Solicitor’s ostensible authority to contract on behalf of client

In Zhang v VP302 SPV [2009] NSWSC 73, a solicitor negotiated a contract for the purchase of property by his clients. The vendor’s solicitor sent a draft contract.  The purchasers’ solicitor went through it with his clients.  They specified changes they required.  The purchasers’ solicitor put the changes to the vendor’s solicitor.  The vendor’s solicitor substantially accepted the changes, but in purporting to document them fiddled around the edges so that what was sent back was in effect a counter-offer. The purchaser’s solicitor already had a signed contract from his clients.  They had signed the execution page.  The solicitor played around with the contents of the previous pages so as to accept the vendor’s counter-offer, and sent off to the vendor’s solicitor the part signed by his clients.  It is not suggested that he was not acting in what he considered to be his clients’ interests.  But he did not take his clients’ instructions before agreeing to the counter-offer by sending off the part signed by them, amended in accordance with the counter-offer.

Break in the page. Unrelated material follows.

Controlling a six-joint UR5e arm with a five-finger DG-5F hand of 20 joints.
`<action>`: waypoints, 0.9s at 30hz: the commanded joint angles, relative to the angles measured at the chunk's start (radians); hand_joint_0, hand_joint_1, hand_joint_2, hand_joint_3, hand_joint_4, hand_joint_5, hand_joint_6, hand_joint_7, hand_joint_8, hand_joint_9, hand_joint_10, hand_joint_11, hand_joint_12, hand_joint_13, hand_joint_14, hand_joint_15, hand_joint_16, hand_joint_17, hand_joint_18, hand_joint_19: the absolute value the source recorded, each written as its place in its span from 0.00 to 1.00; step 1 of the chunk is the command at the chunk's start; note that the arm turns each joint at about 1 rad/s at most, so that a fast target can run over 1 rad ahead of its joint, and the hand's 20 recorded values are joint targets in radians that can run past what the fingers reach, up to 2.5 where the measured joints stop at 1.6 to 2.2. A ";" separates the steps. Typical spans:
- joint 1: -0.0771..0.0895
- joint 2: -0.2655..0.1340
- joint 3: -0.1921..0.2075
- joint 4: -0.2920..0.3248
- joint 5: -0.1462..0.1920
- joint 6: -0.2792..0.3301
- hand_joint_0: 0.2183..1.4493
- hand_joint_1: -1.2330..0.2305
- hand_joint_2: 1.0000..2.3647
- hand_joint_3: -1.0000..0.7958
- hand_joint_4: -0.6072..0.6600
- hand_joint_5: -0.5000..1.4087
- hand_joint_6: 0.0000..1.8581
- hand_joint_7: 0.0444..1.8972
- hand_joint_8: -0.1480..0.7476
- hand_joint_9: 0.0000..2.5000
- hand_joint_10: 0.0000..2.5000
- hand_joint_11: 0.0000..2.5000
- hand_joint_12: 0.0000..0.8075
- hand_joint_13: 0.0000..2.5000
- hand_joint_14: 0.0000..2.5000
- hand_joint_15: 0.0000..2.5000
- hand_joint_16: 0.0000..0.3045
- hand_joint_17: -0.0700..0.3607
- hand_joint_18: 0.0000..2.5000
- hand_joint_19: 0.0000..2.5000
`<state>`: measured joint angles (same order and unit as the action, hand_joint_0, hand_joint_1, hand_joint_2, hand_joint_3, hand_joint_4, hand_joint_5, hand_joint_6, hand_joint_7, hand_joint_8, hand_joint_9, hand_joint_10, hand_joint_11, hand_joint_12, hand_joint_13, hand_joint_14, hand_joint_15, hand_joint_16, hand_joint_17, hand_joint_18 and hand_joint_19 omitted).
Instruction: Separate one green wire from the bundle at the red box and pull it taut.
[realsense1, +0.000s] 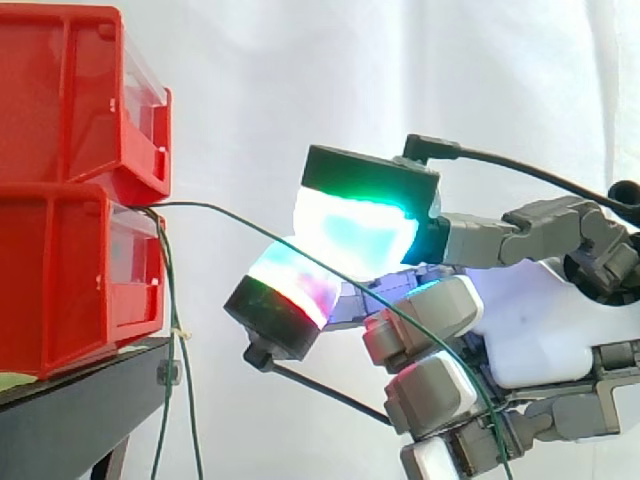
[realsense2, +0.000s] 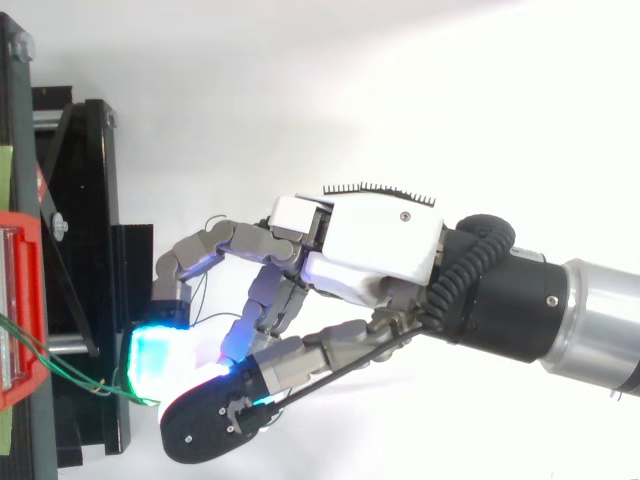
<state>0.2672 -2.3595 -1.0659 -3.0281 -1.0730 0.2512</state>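
**The hand pinches one green wire next to the red boxes.**
In the side view the hand (realsense1: 540, 320) is on the right. Two of its glowing pads (realsense1: 355, 230) are pressed together on the green wire (realsense1: 220, 207). The wire runs from between the two stacked red boxes (realsense1: 60, 200) across to the pads, then down over the hand, bending a little. The other green wires (realsense1: 165, 300) hang down beside the black stand (realsense1: 70, 410).
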 joint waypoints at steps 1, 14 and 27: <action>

The purchasers desired to get out of the contract.  They said that they had never agreed to some of its terms.  The vendor’s position, not surprisingly was —

Too bad! your solicitor agreed to the terms we proposed on your behalf, we had no reason to believe he did not do so with your authority, we were entitled to rely on his ostensible authority, and you’re stuck with it.  If you’ve got a problem go sue him.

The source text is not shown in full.